● Work request: Drop every picture and give the entries back exactly.

%%

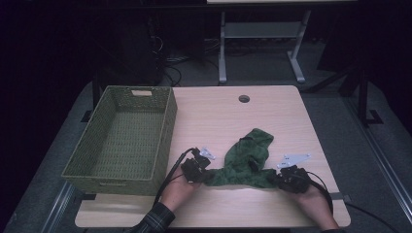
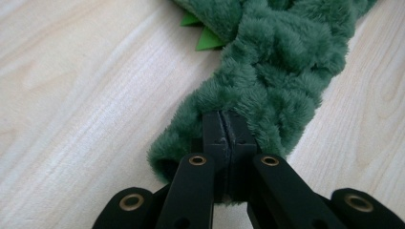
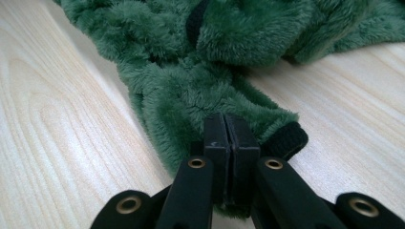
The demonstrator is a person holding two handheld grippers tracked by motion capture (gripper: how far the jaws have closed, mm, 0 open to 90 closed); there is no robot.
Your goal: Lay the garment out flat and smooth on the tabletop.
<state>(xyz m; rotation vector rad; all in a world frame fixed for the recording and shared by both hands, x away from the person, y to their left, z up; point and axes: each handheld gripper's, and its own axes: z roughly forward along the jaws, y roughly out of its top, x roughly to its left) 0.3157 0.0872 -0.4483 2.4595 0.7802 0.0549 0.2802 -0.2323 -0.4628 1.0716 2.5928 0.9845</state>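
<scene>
A fuzzy green garment (image 1: pixel 245 160) lies crumpled on the wooden table (image 1: pixel 218 116), near its front edge. My left gripper (image 1: pixel 200 175) is shut on the garment's left end (image 2: pixel 267 95), its jaws pinched together on the plush fabric. Small bright green tags (image 2: pixel 205 36) stick out of the cloth further up. My right gripper (image 1: pixel 279 178) is shut on the garment's right end (image 3: pixel 200 95), where a black cuff (image 3: pixel 286 140) shows beside the jaws. Both ends rest low on the tabletop.
A green woven basket (image 1: pixel 124 138) stands empty at the table's left, close to my left hand. A round cable hole (image 1: pixel 244 99) sits at the table's far middle. Beyond the table are a desk frame and cables on the floor.
</scene>
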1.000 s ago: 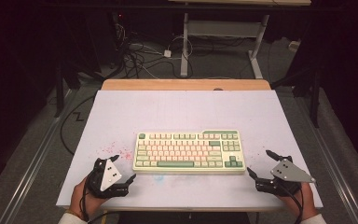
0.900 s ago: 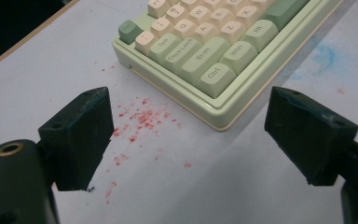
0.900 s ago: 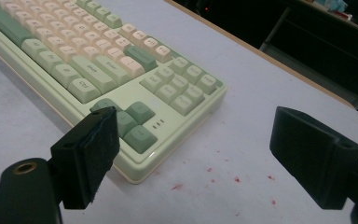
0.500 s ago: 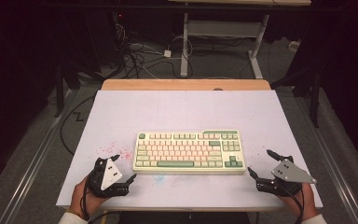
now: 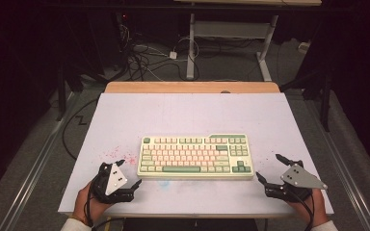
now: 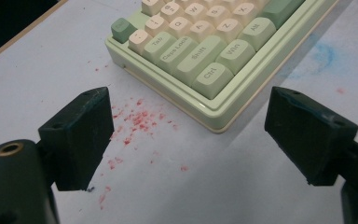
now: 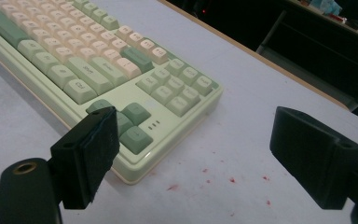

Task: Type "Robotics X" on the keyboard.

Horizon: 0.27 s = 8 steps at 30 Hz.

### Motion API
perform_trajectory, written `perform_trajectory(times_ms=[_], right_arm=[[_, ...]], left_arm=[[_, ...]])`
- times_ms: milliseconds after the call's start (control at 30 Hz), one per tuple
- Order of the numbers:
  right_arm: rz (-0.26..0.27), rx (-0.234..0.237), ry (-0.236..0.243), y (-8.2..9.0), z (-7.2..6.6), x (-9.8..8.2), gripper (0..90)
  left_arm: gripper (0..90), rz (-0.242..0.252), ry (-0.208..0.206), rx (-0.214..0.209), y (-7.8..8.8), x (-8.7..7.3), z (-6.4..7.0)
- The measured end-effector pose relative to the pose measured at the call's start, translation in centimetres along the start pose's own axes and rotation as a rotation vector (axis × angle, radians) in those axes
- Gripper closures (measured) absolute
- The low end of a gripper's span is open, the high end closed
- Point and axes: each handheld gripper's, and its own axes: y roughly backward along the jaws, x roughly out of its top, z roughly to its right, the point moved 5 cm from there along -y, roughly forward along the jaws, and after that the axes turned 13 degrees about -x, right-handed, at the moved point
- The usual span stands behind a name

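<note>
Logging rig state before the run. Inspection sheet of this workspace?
Surface: white table, red specks near the keyboard's left end, faint blue smudge.
Job's things: green and cream keyboard, flat, centred, untouched.
Clutter: nothing seen.
Grippers: left tool and right tool both open, each off one keyboard end, holding nothing.
Cables: a tangle on the floor behind the table.
Surroundings: dark room, desk frame behind.

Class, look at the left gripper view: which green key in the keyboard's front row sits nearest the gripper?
The Ctrl key, at the front corner of the keyboard. Win and Alt sit farther along that row; Shift lies a row behind.
</note>
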Motion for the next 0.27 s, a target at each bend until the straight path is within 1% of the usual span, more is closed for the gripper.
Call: perform_trajectory(times_ms=[267], right_arm=[[-0.006, 0.011, 0.003, -0.28, -0.31, 0.03, 16.0]], left_arm=[[14.8, -0.008, 0.004, -0.003, -0.12, -0.09, 0.11]])
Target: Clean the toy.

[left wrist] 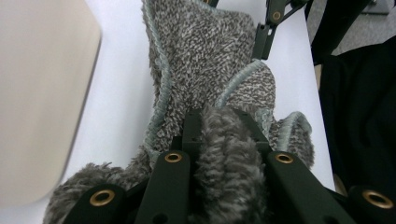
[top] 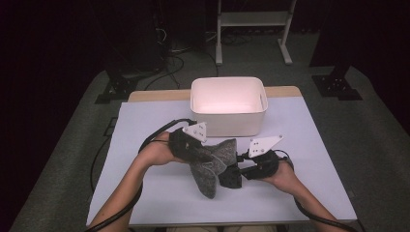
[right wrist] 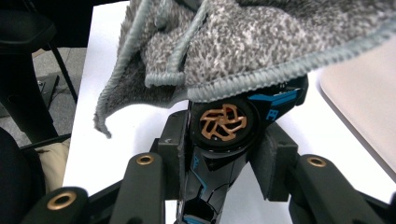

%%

● Written answer:
The demonstrator is a person holding two handheld grippers tracked by motion capture (gripper: how far the jaws have closed, mm, 0 open to 90 closed); there is no robot.
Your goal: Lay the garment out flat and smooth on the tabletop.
<state>(xyz m; rotation vector rad; all in a world frame fixed for the recording and shared by both hands, x away from the person, y to their left, z up; point and axes: each handheld gripper's, and its own axes: z roughly forward along the jaws, y roughly out of its top, x roughly to its left) 0.3157 0.0872 -0.4483 2.4595 0.7802 0.0549 0.2802 -0.2323 -0.4628 1.0716 2.5928 0.9845</state>
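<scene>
A fuzzy green garment (image 1: pixel 245 160) lies crumpled on the wooden table (image 1: pixel 218 116), near its front edge. My left gripper (image 1: pixel 200 175) is shut on the garment's left end (image 2: pixel 267 95), its jaws pinched together on the plush fabric. Small bright green tags (image 2: pixel 205 36) stick out of the cloth further up. My right gripper (image 1: pixel 279 178) is shut on the garment's right end (image 3: pixel 200 95), where a black cuff (image 3: pixel 286 140) shows beside the jaws. Both ends rest low on the tabletop.
A green woven basket (image 1: pixel 124 138) stands empty at the table's left, close to my left hand. A round cable hole (image 1: pixel 244 99) sits at the table's far middle. Beyond the table are a desk frame and cables on the floor.
</scene>
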1.000 s ago: 
0.900 s ago: 
0.900 s ago: 
0.500 s ago: 
now: 
now: 
now: 

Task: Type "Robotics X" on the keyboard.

Horizon: 0.27 s = 8 steps at 30 Hz.

### Motion API
perform_trajectory, written `perform_trajectory(times_ms=[_], right_arm=[[_, ...]], left_arm=[[_, ...]])`
- times_ms: milliseconds after the call's start (control at 30 Hz), one per tuple
- Order of the numbers:
  right_arm: rz (-0.26..0.27), rx (-0.234..0.237), ry (-0.236..0.243), y (-8.2..9.0), z (-7.2..6.6), x (-9.8..8.2), gripper (0..90)
  left_arm: gripper (0..90), rz (-0.242..0.252), ry (-0.208..0.206), rx (-0.214..0.209), y (-7.8..8.8), x (-8.7..7.3), z (-6.4..7.0)
- The measured end-effector pose relative to the pose measured at the call's start, translation in centimetres along the start pose's own axes and rotation as a rotation vector (axis × angle, radians) in those axes
- Gripper closures (measured) absolute
- The low end of a gripper's span is open, the high end closed
- Point and axes: each handheld gripper's, and its own axes: y roughly backward along the jaws, x roughly out of its top, z roughly to its right, the point moved 5 cm from there along -y, roughly forward along the jaws, and after that the axes turned 13 degrees about -x, right-handed, at the moved point
- The usual span stands behind a name

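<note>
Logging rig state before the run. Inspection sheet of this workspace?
Surface: white table, red specks near the keyboard's left end, faint blue smudge.
Job's things: green and cream keyboard, flat, centred, untouched.
Clutter: nothing seen.
Grippers: left tool and right tool both open, each off one keyboard end, holding nothing.
Cables: a tangle on the floor behind the table.
Surroundings: dark room, desk frame behind.

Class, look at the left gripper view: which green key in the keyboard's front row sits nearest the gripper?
The Ctrl key, at the front corner of the keyboard. Win and Alt sit farther along that row; Shift lies a row behind.
</note>
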Motion for the next 0.27 s, a target at each bend until the straight path is within 1% of the usual span, more is closed for the gripper.
Call: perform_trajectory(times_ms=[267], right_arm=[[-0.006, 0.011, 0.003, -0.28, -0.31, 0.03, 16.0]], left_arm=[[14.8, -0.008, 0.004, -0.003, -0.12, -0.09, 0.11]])
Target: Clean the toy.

[left wrist] 
[top] 
[right wrist] 

The answer was given in full.